The average potato chip is fried in oil, but for a healthier option, look for baked varieties. This lighter choice imparts the same taste and crunch of traditional chips, but without the fat and greasy hands. You can make baked potato chips at home, making it easy to control the amount of salt or add other flavorings.
Calories and Fat
The Lay's brand of baked potato chips has 120 calories per 1-oz. serving. This amount works well as a snack -- The Diet Channel advises eating snacks that contain 100 to 200 calories to lessen hunger pangs, which helps prevent overeating at your next meal. Eating a serving of these chips adds 2 g of fat to your meal plan compared to the 7 g of fat in a serving of regular potato chips. An ideal intake of fat ranges from 20 to 35 percent of the calories in your diet.
Carbohydrates and Protein
A serving of baked potato chips has 23 g of carbohydrates, or 7 to 10 percent of the carbs you should consume each day for energy and to keep your central nervous system functioning. A type of carbohydrate not used for these purposes is fiber, and you’ll take in 2 g of this nutrient in each portion of chips. The fiber in baked chips helps prevent diarrhea and constipation when consumed in adequate levels for your body; your meal plan should include 25 to 38 g per day, although drinking enough water is critically important when consuming fiber. You also get 2 g of protein in each serving of baked potato chips, but you’ll need quite a bit more to reach your nutritional needs -- generally 46 to 56 g daily.
Vitamins and Minerals
Eating baked potato chips gives you a small boost in the vitamin C you need every day to keep your immune system running smoothly; a serving of this snack contains 4 percent of daily recommended intake of this vitamin. You also take in 2 percent of the calcium you need each day. The calcium in these chips bolsters bones strength and may help ward off high blood pressure.

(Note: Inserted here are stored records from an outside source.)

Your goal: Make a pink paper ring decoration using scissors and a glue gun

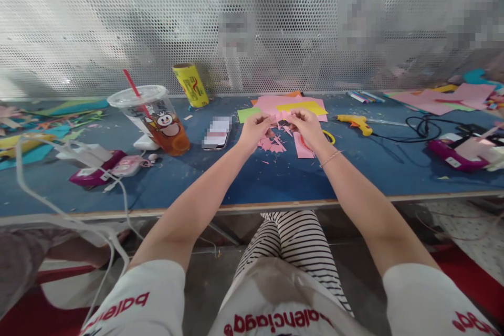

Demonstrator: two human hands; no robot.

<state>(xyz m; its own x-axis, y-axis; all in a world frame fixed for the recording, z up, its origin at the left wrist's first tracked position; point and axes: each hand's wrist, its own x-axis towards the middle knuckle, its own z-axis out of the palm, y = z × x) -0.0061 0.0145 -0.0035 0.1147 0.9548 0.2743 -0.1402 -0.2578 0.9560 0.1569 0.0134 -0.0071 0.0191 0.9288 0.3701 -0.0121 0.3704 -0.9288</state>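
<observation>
Over the blue table, my left hand and my right hand pinch a small piece of pink paper between them. Both sets of fingers are closed at its ends. Beneath them lies a heap of cut pink paper scraps. A pink paper rectangle is partly covered by my right hand, and a yellow loop handle pokes out beside that wrist; the rest of that tool is hidden. Behind my hands are stacked paper sheets in pink, yellow and green.
To the left stand a drink cup with a red straw, a phone, a yellow can and a purple power strip. On the right lie a yellow glue gun, markers and another power strip. A perforated panel rises behind.
</observation>
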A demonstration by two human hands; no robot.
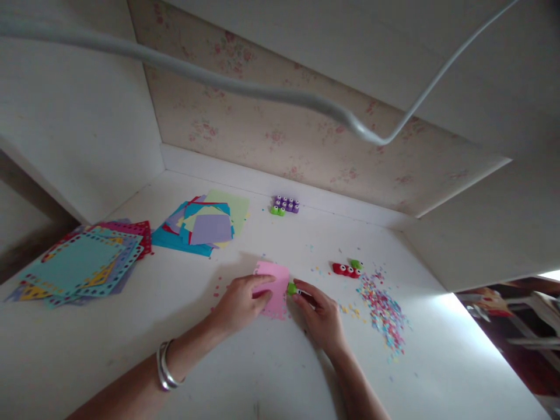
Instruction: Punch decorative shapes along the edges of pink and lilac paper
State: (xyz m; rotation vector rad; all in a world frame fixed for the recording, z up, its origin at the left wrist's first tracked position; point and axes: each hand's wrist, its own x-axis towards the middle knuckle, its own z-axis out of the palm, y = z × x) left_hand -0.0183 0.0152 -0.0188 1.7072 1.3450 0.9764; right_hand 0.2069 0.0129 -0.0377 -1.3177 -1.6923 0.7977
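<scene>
A pink sheet of paper (278, 293) with cut-out notches along its edges lies in front of me on the white desk. My left hand (240, 300) holds it from the left, fingers and thumb over its surface. At the sheet's right edge, my right hand (321, 321) grips a small green craft punch (291, 288) between thumb and fingers. The punch meets the paper's edge; whether the paper is inside its slot cannot be made out. Small pink paper bits (216, 294) are scattered left of the sheet.
Left lie a pile of punched-edge coloured sheets (79, 262) and a stack of plain coloured paper (212, 229). Purple punches (292, 205) stand at the back, red punches (343, 269) to the right. Beside those spreads a confetti heap (385, 312). A white cable (262, 92) crosses above.
</scene>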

Too-high salt intake contributes to high blood pressure and heart disease, so carefully monitor the salt in your diet, aiming for an intake of no more than 2,300 mg if you are healthy or 1,500 mg if you have hypertension or heart problems. While the 180 mg of sodium per serving of chips may not seem like much, if you eat more than 1 oz. of baked potato chips, this amount can add up quickly. If you make this snack at home, consider using salt substitutes to cut down on the amount of sodium.